I figured, since I complain so much about my local PetCo on other threads, I'd make a journal about it.... This is strictly for my local PetCo, not all PetCos are ran like this and I pray that they aren't. 

This is my battle with PetCo to clean, feed and take care of their baby and adult bettas...hence the title. 

This has been a 2 month battle, and it seems there is no end in sight. 

BE ADVISED! Pictures have deplorable conditions, dying or dead bettas in them.


----------



## Chachi (Sep 22, 2013)

Good luck! So glad that my local Petco seems to be one of the good ones!


----------



## Tank Gurl (Sep 26, 2013)

*First Visit 9/10/13*

This was pretty much the first time I have ever entered a PetCo. 

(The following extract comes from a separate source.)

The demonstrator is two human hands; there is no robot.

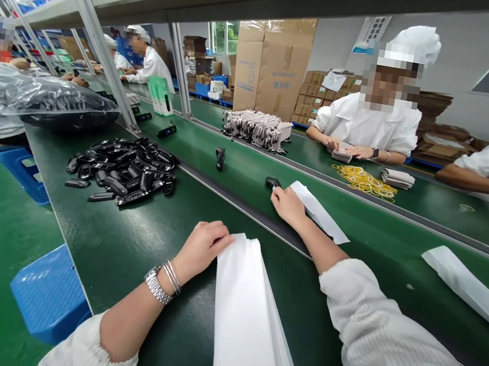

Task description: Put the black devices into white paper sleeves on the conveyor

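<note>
My left hand [202, 248] rests with curled fingers on the top edge of a stack of long white paper sleeves [248, 327] lying on the green bench in front of me. My right hand [288, 204] is stretched out onto the conveyor belt, its fingertips at a small black device [272, 182]. One white sleeve [321, 214] lies on the belt beside that hand. A pile of several black devices [122, 170] sits to my left.
Another white sleeve [470, 289] lies on the belt at right; a black device [219, 157] stands further up it. Across the belt a person in white handles a small stack near yellow rubber bands [364, 182]. Blue bins [50, 294] sit left.
</note>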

I recently picked up betta keeping as a hobby again after about 12 years. It started by accident of course, went to PetSmart for cat food, came home with Figgis my CT. I kind of just went crazy from there bringing my total to 10 in less than two months. (S.I.P. Trinette 10/29/13) Hey, it's addictive...:mrgreen:

I actually forgot that PetCo even existed. I went in to look around, check out silk plants, compare prices. FYI, PetSmart is way cheaper, the one by me is anyways... 

I don't know what's up with this location, but it stinks! Like a cat pee drenched car in Las Vegas right when you walk in the the door, it's a little nauseating.. Every single time you walk in, it just slaps you in the face and taste buds, bleh! 

Anyways...

I could see a large selection of cups from a distance. As I got closer, I could see floating fish, and black bottoms. :hmm: Upon further inspection, I found some pretty sad conditions. 

Not only were almost all the "baby bettas" dead, but they were covered in thick fuzzy fungus, eyes nearly rotted away, clearly sitting there for days like that. :shock2: Every single one of the bettas had some kind of fin rot/melt, some so sever, the fins resembled little strings. All of them were loosing color, had extreme stress stripes and delayed breathing.

I'd say 90% of the cups were filthy! I mean FILTHY! We all have seen it somewhere, the black chunks and molding brown gunk COVERING the bottom of the cups. And we think "what even is that?", brown stuff being poo & food, if they even get fed. But some of the gunk I see in those cups, it looks like...well...dirt.

Please Note! These are my PERSONAL opinions and experiences with this companys specific location. I have voiced my complaints every single time and the conditions have not changed. You are welcome to post your own experiences with this company or any other big name stores here too and I hope the differ from mine.

Thanks for reading. =)

These are the photos I took on my first visit, even though there was plenty more to take. And the strange part is the two "cleanest" cups pictured below had the dead and dying fish. The Dragon PK and amazing blue PK at the bottom had nubs for fins, they could not swim.


----------



## Tank Gurl (Sep 26, 2013)

*10/17/13 Visit*

BE ADVISED! There are photos of dead or dying fish in these photos. This is my battle with PetCo to change the way they care for their bettas. This has been a 2 month battle and there is still no change.


----------



## Tank Gurl (Sep 26, 2013)

*10/29/13 Visit*

BE ADVISED! There are photos of dead or dying fish in these photos. This is my battle with PetCo to change the way they care for their bettas. This has been a 2 month battle and there is still no change. 

I am going there today 11/1/13. When i took this photos on the 29th, I spoke to yet another manager and really let him know how i felt. I taped the conversation, he said he would take care of it himself, so I'm going to make sure he did.

We'll see how it goes.


----------